I'd love to see some of the data a law like this would produce.
"Politician[s] can't be trusted not to screw it up. I'm always trying to think of way to encourage policy makers to do LESS."
Well, a first step would be the standard application of "pour encourager les autres," but that requires a certain amount of courage and conviction we seem to be sorely lacking. Until there is a price for failure we will not only have failure, but have it in increasing quantities.
One, possibly acceptable, substitute for rope and street lamps could be, first, a lifetime limit on the number of times a peson may serve in elective office, nationwide, regardless of office; from dogcatcher in Podunk to U.S.President, you get only X terms or portions thereof in public office, no more than 2 of which may be in the same office, and any service in public office constitutes a lifetime ban on receiving any remuneration from a government in the United States, save for salary, benefit and retirement commensurate with rank in the US Armed Forces (per the incorporation of the 14th Amendment, a Constitutional Amendment would also apply to the states). Sounds harsh, but we noww have a "perpetual g̶o̶v̶e̶r̶n̶m̶e̶n̶t̶ ruling class" that has become a self-feeding monster.
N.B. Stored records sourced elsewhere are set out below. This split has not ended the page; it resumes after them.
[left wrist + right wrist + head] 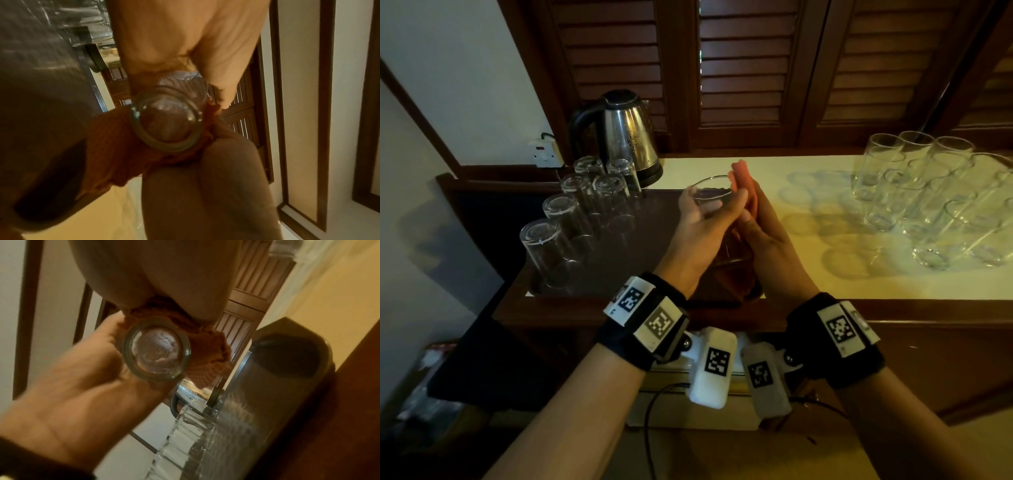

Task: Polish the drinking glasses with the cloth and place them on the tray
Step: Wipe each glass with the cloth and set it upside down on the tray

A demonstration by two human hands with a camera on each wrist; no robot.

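Observation:
A clear drinking glass (707,195) is held upright above the dark tray's (619,297) right end. My left hand (698,222) grips it from the left, with fingers and thumb curled round the wall near the rim. My right hand (767,233) holds an orange cloth (739,174) wrapped against the glass's right side. In the left wrist view the glass's round base (166,120) faces the camera with the cloth (111,138) bunched beside it. The right wrist view shows the base (156,350), the cloth (207,353) and my left hand (82,369).
Several glasses (558,212) stand upside down on the tray's left half. A cluster of upright glasses (928,198) fills the cream counter at the right. A steel kettle (626,133) stands behind the tray, near a wall socket (546,152). Louvred wooden shutters close off the back.

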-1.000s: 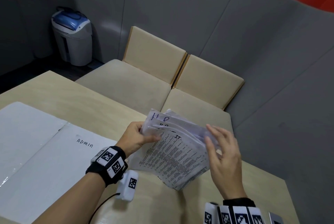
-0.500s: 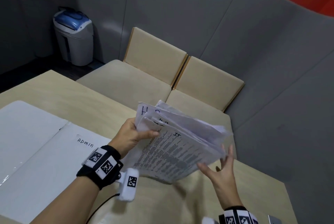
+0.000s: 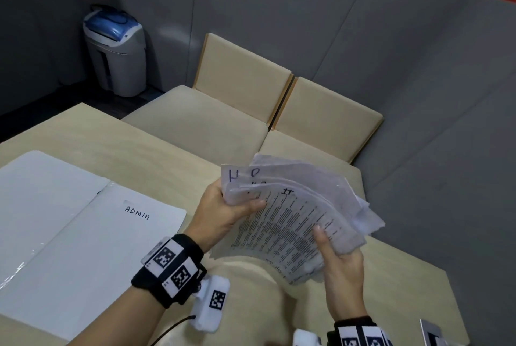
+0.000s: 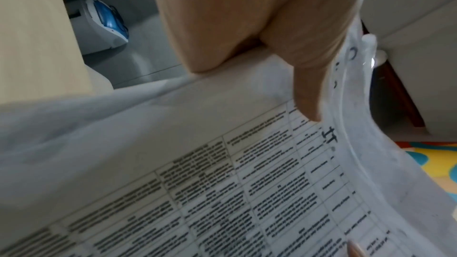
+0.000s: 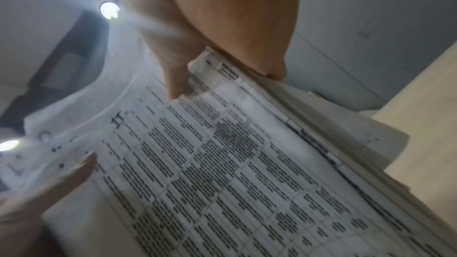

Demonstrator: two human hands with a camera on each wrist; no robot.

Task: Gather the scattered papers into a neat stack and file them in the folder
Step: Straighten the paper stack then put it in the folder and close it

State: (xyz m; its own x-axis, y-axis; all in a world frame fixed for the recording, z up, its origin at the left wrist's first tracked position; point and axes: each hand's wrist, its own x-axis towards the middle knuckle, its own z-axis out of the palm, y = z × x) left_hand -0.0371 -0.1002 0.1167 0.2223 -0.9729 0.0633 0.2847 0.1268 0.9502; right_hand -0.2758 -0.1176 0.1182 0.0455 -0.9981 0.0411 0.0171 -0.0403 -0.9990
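Note:
A loose stack of printed papers hangs in the air above the table's right part, fanned and bent, its top sheet covered in table text. My left hand grips the stack's upper left corner, thumb on top. My right hand holds the lower right edge, thumb pressed on the top sheet. The open white folder, marked "ADMIN", lies flat on the table to the left. In the left wrist view my thumb lies on the papers; the right wrist view shows the papers pinched at their edge.
The light wooden table ends close behind and right of the papers. Beige seat cushions and grey padded walls stand beyond it. A white and blue bin sits on the floor at the far left.
The stack first rose and tilted in my left hand. My right hand dropped from the stack's right side to below it, then took hold of the lower right edge.

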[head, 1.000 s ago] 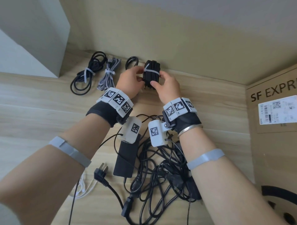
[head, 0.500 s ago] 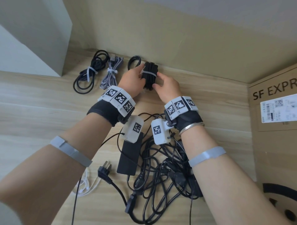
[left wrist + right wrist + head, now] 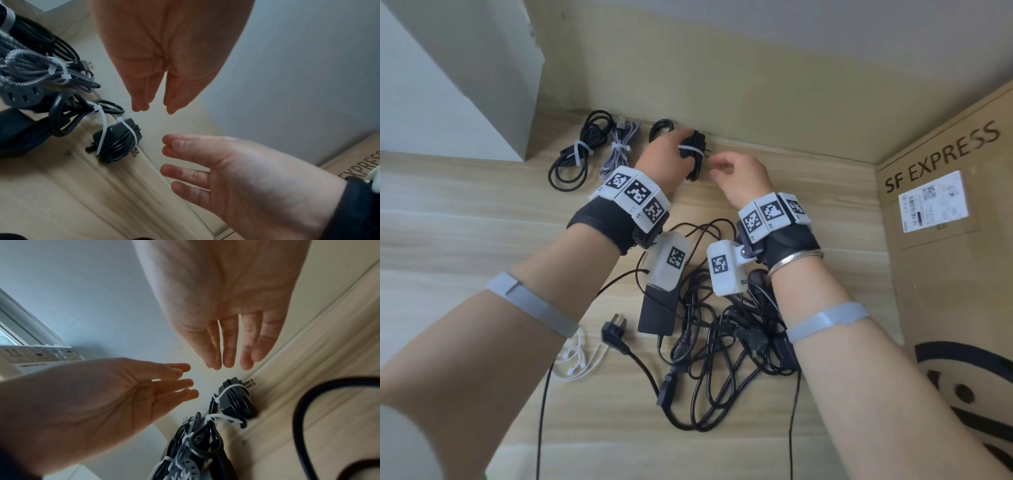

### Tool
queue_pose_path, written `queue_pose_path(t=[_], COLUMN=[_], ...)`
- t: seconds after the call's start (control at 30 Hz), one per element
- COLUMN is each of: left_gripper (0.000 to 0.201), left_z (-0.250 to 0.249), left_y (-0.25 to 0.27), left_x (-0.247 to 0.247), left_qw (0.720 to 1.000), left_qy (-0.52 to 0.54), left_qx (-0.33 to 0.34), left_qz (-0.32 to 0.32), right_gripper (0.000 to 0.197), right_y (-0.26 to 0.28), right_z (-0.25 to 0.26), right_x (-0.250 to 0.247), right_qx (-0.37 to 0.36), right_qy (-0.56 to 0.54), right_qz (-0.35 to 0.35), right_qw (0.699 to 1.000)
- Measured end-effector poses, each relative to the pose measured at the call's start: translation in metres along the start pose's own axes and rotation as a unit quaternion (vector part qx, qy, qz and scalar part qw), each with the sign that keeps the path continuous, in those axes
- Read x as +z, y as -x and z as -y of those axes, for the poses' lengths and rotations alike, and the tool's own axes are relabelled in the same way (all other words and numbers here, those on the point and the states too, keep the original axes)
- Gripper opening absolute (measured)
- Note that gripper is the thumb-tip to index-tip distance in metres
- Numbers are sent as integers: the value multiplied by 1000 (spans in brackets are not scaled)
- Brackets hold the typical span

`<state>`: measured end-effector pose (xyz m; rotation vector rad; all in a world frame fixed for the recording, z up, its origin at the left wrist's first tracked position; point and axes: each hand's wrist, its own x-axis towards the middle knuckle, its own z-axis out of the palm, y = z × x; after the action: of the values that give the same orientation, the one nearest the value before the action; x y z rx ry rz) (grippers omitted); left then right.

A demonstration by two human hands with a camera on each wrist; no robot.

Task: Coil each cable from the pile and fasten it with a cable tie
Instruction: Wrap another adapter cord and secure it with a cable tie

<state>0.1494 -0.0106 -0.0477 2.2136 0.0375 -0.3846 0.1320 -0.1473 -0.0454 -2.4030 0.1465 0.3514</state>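
Both hands empty, fingers loosely straight, hovering just above the black wall charger with its cord wrapped round it and a white cable tie cinched over it (image 3: 118,140). The charger bundle lies on the light wood desk (image 3: 465,212) at the far edge by the beige wall, long axis running roughly away from the person, plug prongs at the far right end. Left hand (image 3: 661,164) is above its left side, right hand (image 3: 739,178) just to its right; wrist views show neither grip touching it.

Finished row to the left of the charger: small black looped cable with white tie (image 3: 661,129), grey braided USB cable tied in white (image 3: 619,150), black round cable coil tied in white (image 3: 577,154).

Judgement: next target is the untidy pile of black cables and a black power brick (image 3: 722,335), which lies near-side of both wrists, directly beneath them, so the hands must pull back toward the body. The hands look about equally near. A black three-pin plug (image 3: 614,334) lies at the pile's left edge, thin white earphone wires (image 3: 575,359) further left. Tangled loops could drag neighbours when one is lifted. Brown SF EXPRESS cardboard box (image 3: 945,212) walls the right side.
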Motion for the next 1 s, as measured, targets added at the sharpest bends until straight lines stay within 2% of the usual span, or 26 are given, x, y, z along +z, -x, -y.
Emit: queue_pose_path(t=[0.5, 0.77, 1.0], left_gripper=[50, 49, 45], left_z=[-9, 1, 17], left_y=[63, 77, 82], left_x=[6, 17, 18], left_qw=[996, 994, 993], left_qy=[-49, -57, -64], left_qx=[48, 49, 42], left_qz=[50, 80, 92], right_gripper=[25, 24, 18], right_y=[70, 95, 103], right_z=[-7, -16, -19], right_x=[-6, 7, 30], right_qx=[25, 47, 96], right_qy=[-7, -9, -5], right_qz=[-3, 27, 88], right_qw=[1000, 998, 991])
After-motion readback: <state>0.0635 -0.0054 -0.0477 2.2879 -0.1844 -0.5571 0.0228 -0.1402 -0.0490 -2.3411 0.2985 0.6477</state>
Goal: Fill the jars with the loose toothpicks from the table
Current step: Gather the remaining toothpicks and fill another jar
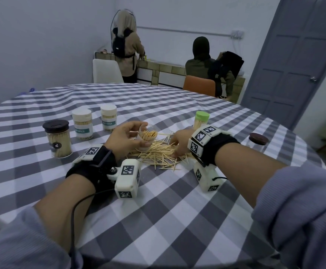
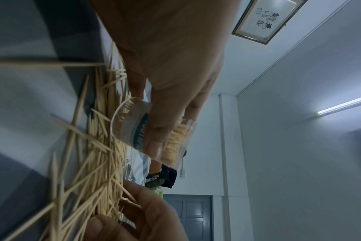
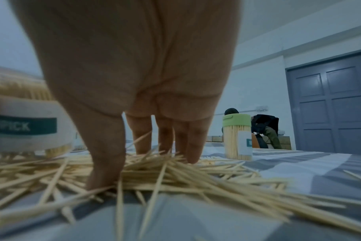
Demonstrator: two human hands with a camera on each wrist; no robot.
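Observation:
A heap of loose toothpicks (image 1: 158,155) lies on the checked tablecloth (image 1: 158,200) in front of me. My left hand (image 1: 137,135) grips a small clear open jar (image 1: 147,137) partly filled with toothpicks, tilted just above the heap's left side. In the left wrist view the thumb (image 2: 157,130) lies across the jar (image 2: 130,128) and its teal label. My right hand (image 1: 174,149) reaches down into the heap. Its thumb and straight fingers (image 3: 193,146) press on the toothpicks (image 3: 196,177), with nothing lifted.
To the left stand a dark-lidded jar (image 1: 58,139) and two white-lidded jars (image 1: 82,124) (image 1: 108,120), all full. A green-lidded jar (image 1: 201,119) stands behind the heap, and a dark-lidded jar (image 1: 258,142) at the right. Two people and chairs are beyond the table.

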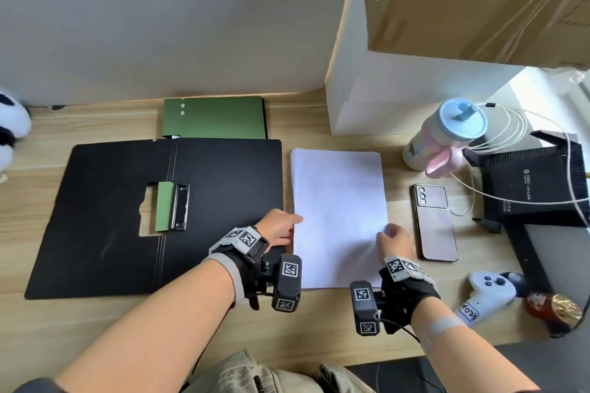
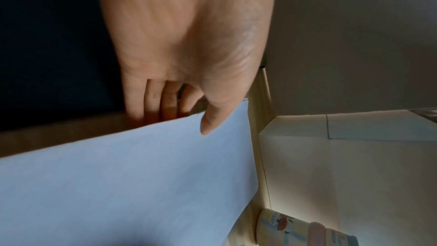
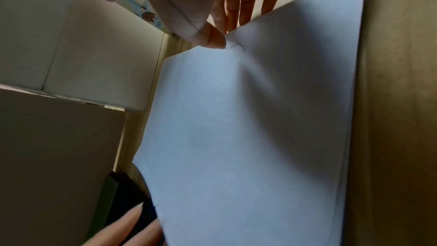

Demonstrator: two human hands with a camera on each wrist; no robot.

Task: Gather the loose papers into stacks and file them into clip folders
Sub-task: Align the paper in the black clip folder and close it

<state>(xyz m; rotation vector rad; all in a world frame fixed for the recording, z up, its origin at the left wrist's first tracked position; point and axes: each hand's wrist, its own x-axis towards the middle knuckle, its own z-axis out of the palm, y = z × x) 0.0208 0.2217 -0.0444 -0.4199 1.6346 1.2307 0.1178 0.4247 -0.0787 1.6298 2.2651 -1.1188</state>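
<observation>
The stack of white papers [image 1: 338, 217] lay at the frame's centre, just right of the open black clip folder [image 1: 95, 217], whose clip [image 1: 180, 206] faced up, presumably ready to receive it. The left hand [image 1: 281, 226] pinched the stack's left edge, thumb on top and fingers [image 2: 151, 100] beneath. The right hand [image 1: 394, 241] pinched the right edge, dimpling the top sheet, apparently to lift the pile level.

Light wooden desk [image 1: 95, 329] set against a plain grey wall [image 1: 159, 16]. To the right of the wall stands a white cabinet [image 1: 383, 89], with a cardboard box [image 1: 479, 0] on top. Daylight falls beyond the cabinet's right side.
</observation>
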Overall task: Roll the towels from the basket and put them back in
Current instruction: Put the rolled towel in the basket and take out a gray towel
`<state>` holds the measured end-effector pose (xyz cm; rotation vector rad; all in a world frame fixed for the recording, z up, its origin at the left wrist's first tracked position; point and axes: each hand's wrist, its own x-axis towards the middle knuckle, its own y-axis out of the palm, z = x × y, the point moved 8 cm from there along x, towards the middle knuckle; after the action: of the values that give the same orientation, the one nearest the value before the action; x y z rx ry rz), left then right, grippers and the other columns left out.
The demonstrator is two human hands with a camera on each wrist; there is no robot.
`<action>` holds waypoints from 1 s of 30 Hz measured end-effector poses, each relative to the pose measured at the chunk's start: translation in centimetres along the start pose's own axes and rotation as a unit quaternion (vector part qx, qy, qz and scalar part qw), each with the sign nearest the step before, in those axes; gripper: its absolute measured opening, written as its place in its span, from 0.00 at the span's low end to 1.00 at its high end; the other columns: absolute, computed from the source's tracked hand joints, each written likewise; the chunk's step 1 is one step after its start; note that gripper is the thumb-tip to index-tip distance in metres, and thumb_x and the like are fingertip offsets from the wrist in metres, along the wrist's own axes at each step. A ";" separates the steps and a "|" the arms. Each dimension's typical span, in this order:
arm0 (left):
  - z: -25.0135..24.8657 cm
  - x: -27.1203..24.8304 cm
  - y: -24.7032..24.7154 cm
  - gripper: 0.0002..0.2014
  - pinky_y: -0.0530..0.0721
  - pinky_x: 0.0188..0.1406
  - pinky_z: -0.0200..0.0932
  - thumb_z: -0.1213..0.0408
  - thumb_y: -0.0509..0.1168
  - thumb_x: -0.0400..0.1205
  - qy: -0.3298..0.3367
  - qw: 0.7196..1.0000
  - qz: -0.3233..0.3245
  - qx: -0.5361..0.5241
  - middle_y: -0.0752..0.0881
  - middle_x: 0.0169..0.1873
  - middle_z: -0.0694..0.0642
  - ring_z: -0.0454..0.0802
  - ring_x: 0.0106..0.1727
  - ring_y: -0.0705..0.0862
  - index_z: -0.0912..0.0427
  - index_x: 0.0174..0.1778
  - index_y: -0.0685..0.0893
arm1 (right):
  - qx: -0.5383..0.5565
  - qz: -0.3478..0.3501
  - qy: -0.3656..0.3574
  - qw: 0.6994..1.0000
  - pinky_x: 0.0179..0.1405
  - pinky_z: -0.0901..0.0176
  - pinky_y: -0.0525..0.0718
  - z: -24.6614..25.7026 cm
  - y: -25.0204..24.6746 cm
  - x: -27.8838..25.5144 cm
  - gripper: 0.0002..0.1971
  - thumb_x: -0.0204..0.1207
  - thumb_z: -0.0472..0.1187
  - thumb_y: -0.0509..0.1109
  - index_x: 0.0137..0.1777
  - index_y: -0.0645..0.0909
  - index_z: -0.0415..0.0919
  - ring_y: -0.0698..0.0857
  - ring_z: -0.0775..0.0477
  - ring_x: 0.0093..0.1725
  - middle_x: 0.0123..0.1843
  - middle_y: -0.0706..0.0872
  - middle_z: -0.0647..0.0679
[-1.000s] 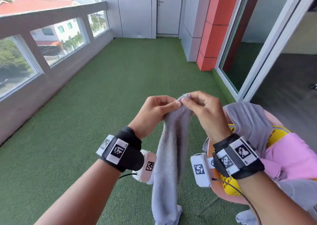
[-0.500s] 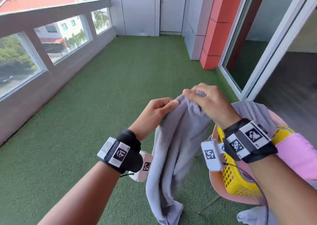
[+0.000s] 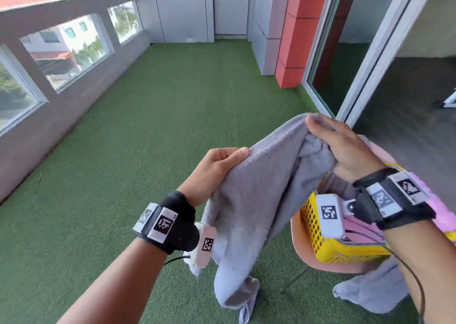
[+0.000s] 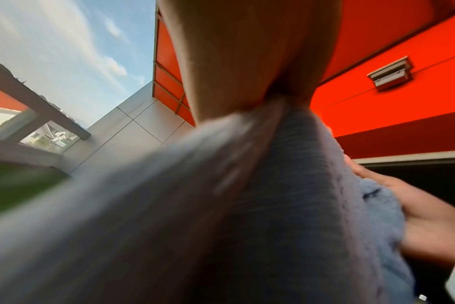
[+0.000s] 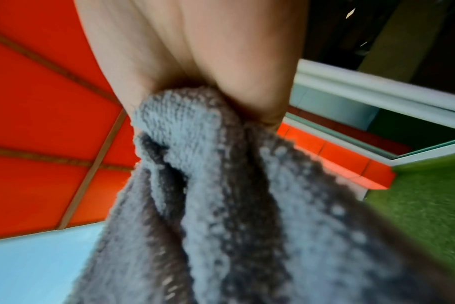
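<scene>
A grey towel (image 3: 256,200) hangs in the air between my hands, its lower end drooping toward the grass. My left hand (image 3: 217,165) pinches its left top edge. My right hand (image 3: 343,148) grips the right top edge, bunched in the fingers. The left wrist view shows the grey towel (image 4: 221,205) pinched under my thumb, and the right wrist view shows the towel (image 5: 221,185) gathered in my grip. The yellow perforated basket (image 3: 328,242) sits on a pink chair (image 3: 308,264) below my right wrist, holding a pink towel (image 3: 441,215).
Another grey towel (image 3: 370,291) hangs off the chair's front. Green artificial grass (image 3: 123,175) covers the balcony floor. A low wall with windows (image 3: 49,76) runs along the left. A red-and-grey pillar (image 3: 293,39) and sliding glass door (image 3: 357,52) stand to the right.
My hands have moved apart along the towel's top edge, the right one going right and away over the basket. The towel has spread from a narrow hanging strip to a wider sheet.
</scene>
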<state>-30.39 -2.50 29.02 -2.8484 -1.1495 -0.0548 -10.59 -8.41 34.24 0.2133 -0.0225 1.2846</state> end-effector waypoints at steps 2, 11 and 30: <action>0.6 0.1 0.1 0.18 0.73 0.26 0.39 0.53 0.63 0.85 -0.013 1.000 -0.017 0.017 0.80 0.30 0.55 0.47 0.29 0.76 0.64 0.36 0.81 | 0.030 -0.049 -0.006 0.998 0.48 0.65 0.85 0.7 -2.8 -0.3 0.09 0.75 0.44 0.71 0.38 0.90 0.43 0.89 0.56 0.42 0.39 0.91 0.50; 1.1 1.9 10.3 0.18 0.64 0.25 0.42 0.57 0.63 0.85 -0.044 0.995 0.055 0.077 0.72 0.29 0.55 0.48 0.30 0.67 0.63 0.31 0.77 | -0.116 0.087 0.097 0.985 0.47 0.60 0.74 -7.5 -2.8 -7.1 0.24 0.69 0.55 0.77 0.45 0.80 0.32 0.75 0.48 0.46 0.41 0.76 0.42; 5.5 -9.4 26.6 0.17 0.64 0.29 0.41 0.56 0.65 0.84 0.000 0.956 0.274 0.105 0.70 0.28 0.54 0.44 0.30 0.66 0.63 0.33 0.78 | -0.169 -0.122 0.128 0.970 0.69 0.51 0.74 -8.5 -9.5 -30.1 0.24 0.68 0.52 0.79 0.55 0.86 0.32 0.81 0.52 0.55 0.54 0.87 0.41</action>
<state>-18.66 -27.71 21.59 -2.8518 -0.3059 0.0910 -11.00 -38.08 20.44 -0.2388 0.0060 1.0348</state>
Extend the same conditions to members of the bureaucracy and we may have a bloodless way to regulate the mindless expansion of government; if one were limited to a maximum of, say, 12-15 years in non-elected government service - and with no retirement benefits other than those the employee provided himself - government service would be regarded as a service opportunity to benefit the country, a learning opportunity, and just one of the many jobs one would have in a lifetime.